Snake Charmer and Destiny at the Stroke of Midnight is the second album by Daniel Hart's loose musical collective, Chapel Hill's The Physics of Meaning. Sometime violinist to St. Vincent, John Vanderslice and—more to the point—The Polyphonic Spree, Hart delivers a moody, dynamic epic here, its swooning, fevered, 12-song course often seeming better-suited for the theater than the club. Like the Spree, Hart likes big tapestries and stages and screens. But if the Spree once made Jesus Christ Superstar, Hart's latest is Tristan und Isolde.

Indeed, this richly orchestrated rock-opera focuses on a pair of seemingly star-crossed lovers, who, in a familiar glyph, discover each other only to be pulled apart. Hart employs 20 additional instrumentalists and almost as many vocalists on an album whose scope and dynamics suggest a major motion picture. Its ambition recalls the progressive rockers of the '70s, and Hart is, not coincidentally, also a student of classical music, fashioning several moments of elegant delicacy showcasing such influence.

Though the album definitely rocks at points—like the trilling-cello that's the racing heartbeat beneath "No More Sleeping in the Shadows"—those moments have quieter counterparts, even within the same song. On tracks such as the harp- and harmony-driven lullaby "Around the Bend," the cinematic swell feels almost Hollywood.
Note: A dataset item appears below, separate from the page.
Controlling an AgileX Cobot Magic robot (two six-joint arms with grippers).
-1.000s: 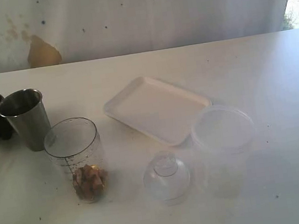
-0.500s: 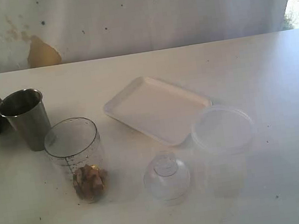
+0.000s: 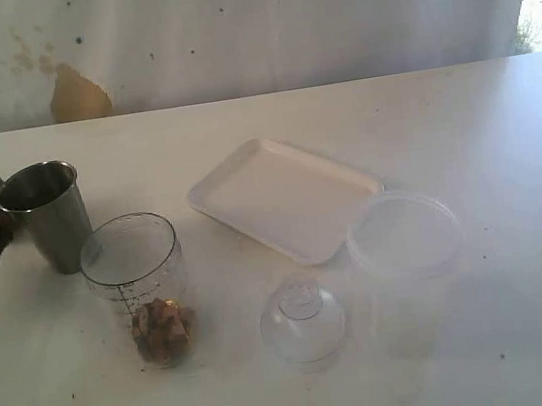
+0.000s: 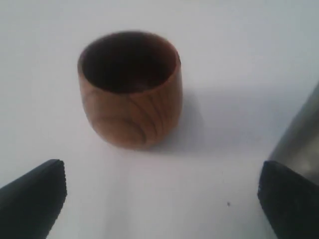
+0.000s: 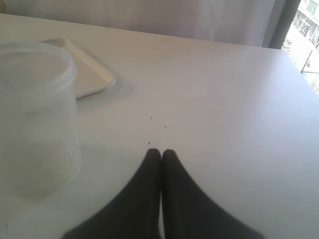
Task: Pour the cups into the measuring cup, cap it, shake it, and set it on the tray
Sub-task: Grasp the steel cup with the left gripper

This isn't a strict criticism, though, as Snake Charmer is wonderfully crafted and gracefully executed. But its pacing and texture are considered enough to risk becoming lost as background music. This is music that you listen to, which might sound strange, except music's more an accessory or soundtrack these days than the central locus. People don't want to explore as much. Like his rich lyrical metaphors ("Where's the snake charmer who can cure the venomous heart?") and multi-movement passages, Hart's latest requires time and attention to fully digest. Effort, though, is a chief constituent in most things of value.